Work request ::
Give back the lines below exactly, but do not include any pictures.

Input data ::
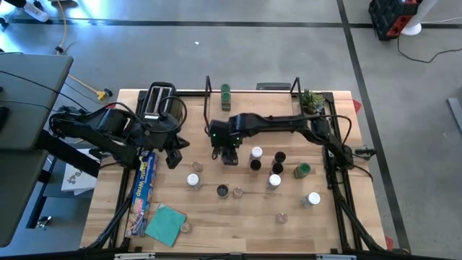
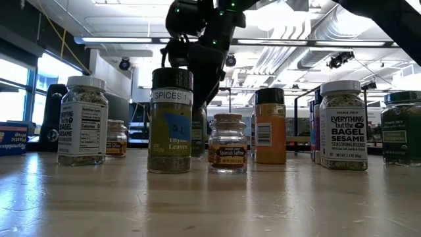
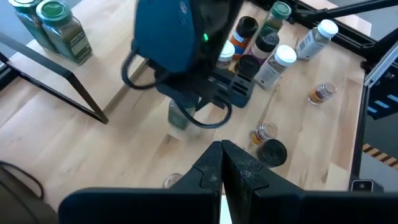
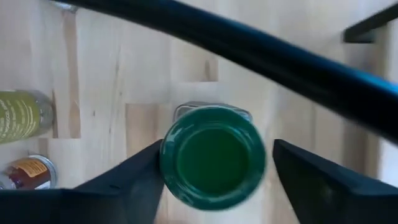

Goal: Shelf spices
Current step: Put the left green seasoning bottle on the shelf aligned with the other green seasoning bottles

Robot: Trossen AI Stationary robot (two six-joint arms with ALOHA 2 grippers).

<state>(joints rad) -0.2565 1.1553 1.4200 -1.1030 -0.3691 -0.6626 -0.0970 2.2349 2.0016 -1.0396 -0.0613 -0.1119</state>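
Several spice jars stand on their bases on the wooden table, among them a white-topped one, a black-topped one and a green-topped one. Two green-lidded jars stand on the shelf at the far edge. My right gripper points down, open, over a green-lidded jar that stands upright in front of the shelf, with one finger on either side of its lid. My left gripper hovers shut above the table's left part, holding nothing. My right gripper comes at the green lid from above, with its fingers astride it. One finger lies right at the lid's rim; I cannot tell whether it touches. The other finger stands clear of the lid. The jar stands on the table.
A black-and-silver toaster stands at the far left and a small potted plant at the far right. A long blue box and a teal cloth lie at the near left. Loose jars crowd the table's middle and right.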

Reply to the task ::
Goal: Shelf spices
Current step: Put the left green seasoning bottle on the shelf aligned with the other green seasoning bottles

Robot: Trossen AI Stationary robot (two six-joint arms with ALOHA 2 grippers).

<state>(joints rad) -0.2565 1.1553 1.4200 -1.1030 -0.3691 -0.6626 -0.0970 2.2349 2.0016 -1.0396 -0.0613 -0.1119</state>
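Several spice jars stand on their bases on the wooden table, among them a white-topped one, a black-topped one and a green-topped one. Two green-lidded jars stand on the shelf at the far edge. My right gripper points down, open, over a green-lidded jar that stands upright in front of the shelf, with one finger on either side of its lid. My left gripper hovers shut above the table's left part, holding nothing. My right gripper comes at the green lid from above, with its fingers astride it. One finger lies right at the lid's rim; I cannot tell whether it touches. The other finger stands clear of the lid. The jar stands on the table.
A black-and-silver toaster stands at the far left and a small potted plant at the far right. A long blue box and a teal cloth lie at the near left. Loose jars crowd the table's middle and right.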

No part of the exercise is left unanswered.